§ **TASK PROMPT**
Every line from the line containing "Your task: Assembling" to the end of the data must appear in the answer exactly as it appears there, and nothing else.

§ **INFORMATION SUPPLIED**
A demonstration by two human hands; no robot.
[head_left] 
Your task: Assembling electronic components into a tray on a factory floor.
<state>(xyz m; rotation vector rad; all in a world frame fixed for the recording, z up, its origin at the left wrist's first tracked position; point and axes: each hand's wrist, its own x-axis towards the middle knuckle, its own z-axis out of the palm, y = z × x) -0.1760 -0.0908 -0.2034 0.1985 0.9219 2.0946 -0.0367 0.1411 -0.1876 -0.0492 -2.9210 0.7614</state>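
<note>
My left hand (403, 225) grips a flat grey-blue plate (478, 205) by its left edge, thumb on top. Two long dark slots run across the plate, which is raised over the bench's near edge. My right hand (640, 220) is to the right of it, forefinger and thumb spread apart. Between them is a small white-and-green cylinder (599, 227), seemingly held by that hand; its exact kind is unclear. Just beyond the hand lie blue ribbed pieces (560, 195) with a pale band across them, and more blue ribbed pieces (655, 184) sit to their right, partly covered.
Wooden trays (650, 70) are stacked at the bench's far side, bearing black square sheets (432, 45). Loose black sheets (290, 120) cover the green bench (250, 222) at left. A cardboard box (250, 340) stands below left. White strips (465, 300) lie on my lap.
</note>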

§ **WRITTEN RESPONSE**
Your task: Assembling electronic components into a tray on a factory floor.
<state>(xyz m; rotation vector rad; all in a world frame fixed for the recording, z up, its origin at the left wrist's first tracked position; point and axes: each hand's wrist, its own x-axis towards the middle knuckle, its own z-axis out of the palm, y = z × x) -0.1760 -0.0908 -0.2034 0.1985 0.9219 2.0946 -0.0367 0.1411 -0.1876 -0.0492 -2.9210 0.7614</state>
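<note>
My left hand (403, 225) grips a flat grey-blue plate (478, 205) by its left edge, thumb on top. Two long dark slots run across the plate, which is raised over the bench's near edge. My right hand (640, 220) is to the right of it, forefinger and thumb spread apart. Between them is a small white-and-green cylinder (599, 227), seemingly held by that hand; its exact kind is unclear. Just beyond the hand lie blue ribbed pieces (560, 195) with a pale band across them, and more blue ribbed pieces (655, 184) sit to their right, partly covered.
Wooden trays (650, 70) are stacked at the bench's far side, bearing black square sheets (432, 45). Loose black sheets (290, 120) cover the green bench (250, 222) at left. A cardboard box (250, 340) stands below left. White strips (465, 300) lie on my lap.
</note>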

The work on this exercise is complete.